Segment Start: EXTRACTED INFORMATION

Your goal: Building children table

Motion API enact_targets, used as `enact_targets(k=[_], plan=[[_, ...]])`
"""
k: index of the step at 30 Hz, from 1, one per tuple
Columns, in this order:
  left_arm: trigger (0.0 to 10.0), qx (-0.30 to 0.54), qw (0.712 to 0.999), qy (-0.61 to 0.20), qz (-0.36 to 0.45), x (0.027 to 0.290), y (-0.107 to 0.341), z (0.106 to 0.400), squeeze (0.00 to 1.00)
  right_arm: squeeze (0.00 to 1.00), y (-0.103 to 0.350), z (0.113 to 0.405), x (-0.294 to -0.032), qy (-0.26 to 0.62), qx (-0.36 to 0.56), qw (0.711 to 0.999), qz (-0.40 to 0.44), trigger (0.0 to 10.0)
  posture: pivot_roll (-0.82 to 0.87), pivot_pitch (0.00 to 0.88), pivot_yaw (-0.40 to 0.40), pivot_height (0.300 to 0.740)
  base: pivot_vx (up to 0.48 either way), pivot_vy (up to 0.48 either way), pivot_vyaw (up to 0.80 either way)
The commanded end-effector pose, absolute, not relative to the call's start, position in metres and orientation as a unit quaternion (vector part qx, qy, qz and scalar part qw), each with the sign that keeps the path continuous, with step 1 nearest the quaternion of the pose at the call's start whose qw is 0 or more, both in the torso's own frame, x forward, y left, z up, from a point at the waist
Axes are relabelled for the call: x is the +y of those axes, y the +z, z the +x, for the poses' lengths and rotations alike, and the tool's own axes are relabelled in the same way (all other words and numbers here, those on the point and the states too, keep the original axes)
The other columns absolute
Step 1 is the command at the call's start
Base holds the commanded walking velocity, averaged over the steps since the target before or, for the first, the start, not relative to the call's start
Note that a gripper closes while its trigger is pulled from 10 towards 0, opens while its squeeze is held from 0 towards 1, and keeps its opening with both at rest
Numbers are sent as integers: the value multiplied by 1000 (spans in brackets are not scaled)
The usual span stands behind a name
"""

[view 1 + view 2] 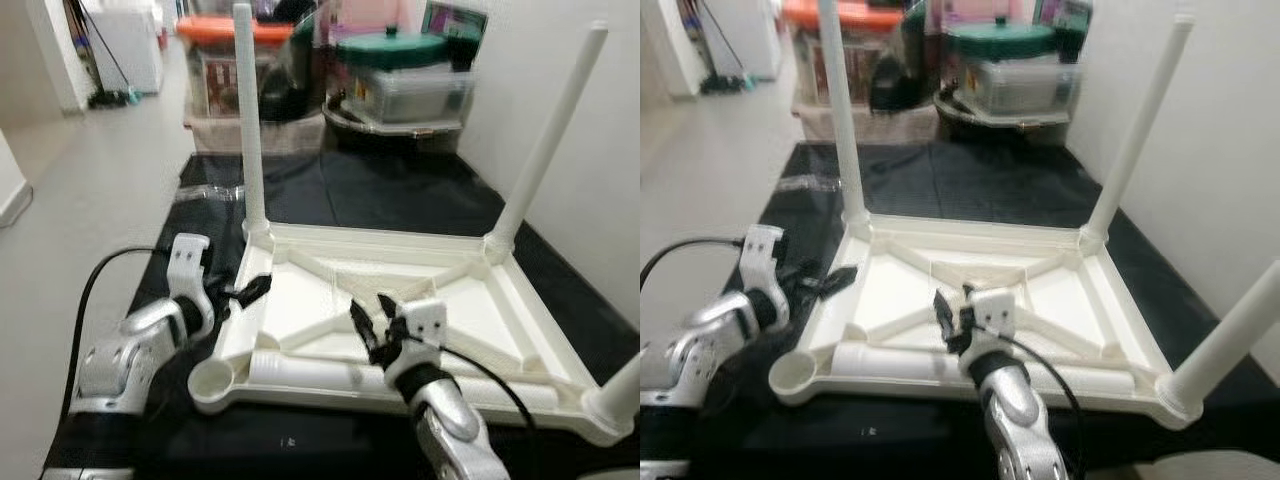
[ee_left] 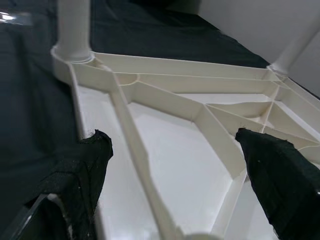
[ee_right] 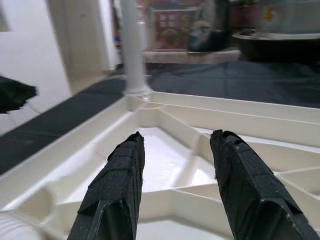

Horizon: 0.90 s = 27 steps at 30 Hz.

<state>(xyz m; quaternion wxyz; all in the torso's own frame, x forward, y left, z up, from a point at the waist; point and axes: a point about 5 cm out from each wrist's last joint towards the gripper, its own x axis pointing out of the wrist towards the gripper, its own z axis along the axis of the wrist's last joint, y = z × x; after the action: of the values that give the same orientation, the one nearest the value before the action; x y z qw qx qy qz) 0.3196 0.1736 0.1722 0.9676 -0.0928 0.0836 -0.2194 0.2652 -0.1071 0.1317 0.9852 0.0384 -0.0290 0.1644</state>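
A white plastic children's table lies upside down on a black mat. Three legs stand in its corners: far left, far right and near right. The near left socket has no leg in it. A loose white leg lies along the near edge beside that socket. My left gripper is open at the table's left rim, its fingers spread wide over the ribs. My right gripper is open just above the ribbed underside, holding nothing.
Storage bins with an orange lid and a green lid stand behind the black mat. A white wall runs close along the right. Pale floor lies to the left.
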Motion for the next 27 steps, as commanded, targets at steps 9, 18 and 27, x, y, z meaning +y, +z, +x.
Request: enact_targets(k=[9,18,27], plan=[[10000,89,971,-204,-86,170,166,316,0,0,128,266,-107,167,-17,985,38,10000,199,0,-74,740,-63,0,0],[10000,73,973,-203,-88,170,173,319,0,0,126,266,-107,170,-14,985,35,10000,193,0,-75,740,0,0,0],[10000,69,973,-201,-89,167,173,316,0,0,125,266,-106,172,-12,985,32,10000,197,0,-79,740,-250,0,0]])
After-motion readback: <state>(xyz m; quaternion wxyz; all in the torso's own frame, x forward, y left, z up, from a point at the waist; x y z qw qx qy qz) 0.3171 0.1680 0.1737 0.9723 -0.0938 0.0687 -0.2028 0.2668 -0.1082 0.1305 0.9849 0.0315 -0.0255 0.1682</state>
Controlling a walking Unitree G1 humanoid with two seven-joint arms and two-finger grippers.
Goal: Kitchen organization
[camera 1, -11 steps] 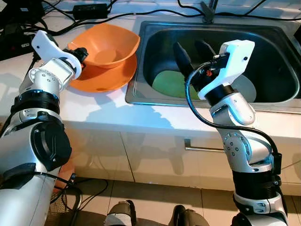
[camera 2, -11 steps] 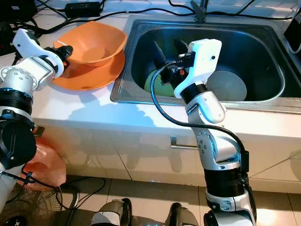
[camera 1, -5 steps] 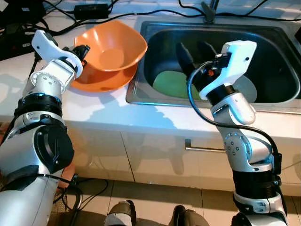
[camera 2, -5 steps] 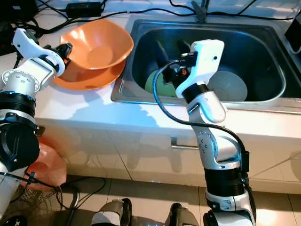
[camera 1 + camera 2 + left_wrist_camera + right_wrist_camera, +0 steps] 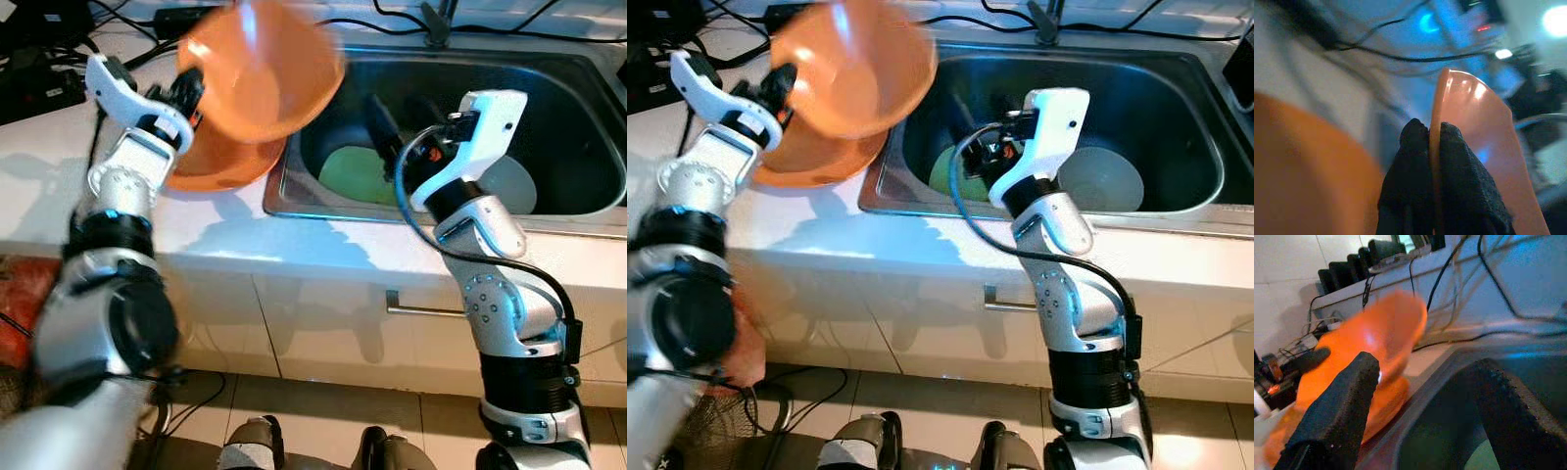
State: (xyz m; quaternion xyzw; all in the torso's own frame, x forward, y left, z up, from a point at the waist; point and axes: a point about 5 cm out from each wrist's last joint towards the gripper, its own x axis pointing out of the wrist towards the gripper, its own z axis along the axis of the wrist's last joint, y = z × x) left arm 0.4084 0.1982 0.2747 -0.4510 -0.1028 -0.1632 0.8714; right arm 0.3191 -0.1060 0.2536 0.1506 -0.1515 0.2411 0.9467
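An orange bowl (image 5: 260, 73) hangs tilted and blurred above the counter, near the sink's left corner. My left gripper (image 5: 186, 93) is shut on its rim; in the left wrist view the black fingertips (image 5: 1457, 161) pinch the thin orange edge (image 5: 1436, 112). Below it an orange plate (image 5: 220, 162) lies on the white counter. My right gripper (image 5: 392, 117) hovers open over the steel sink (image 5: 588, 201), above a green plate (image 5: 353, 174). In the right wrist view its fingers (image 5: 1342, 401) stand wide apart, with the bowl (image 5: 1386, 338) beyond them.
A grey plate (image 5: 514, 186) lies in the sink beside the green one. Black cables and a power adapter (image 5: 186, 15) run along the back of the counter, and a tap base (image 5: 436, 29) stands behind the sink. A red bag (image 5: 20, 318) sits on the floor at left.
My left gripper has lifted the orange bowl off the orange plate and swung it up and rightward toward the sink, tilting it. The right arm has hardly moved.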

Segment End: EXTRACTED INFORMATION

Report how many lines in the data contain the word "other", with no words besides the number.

YOUR RESPONSE
2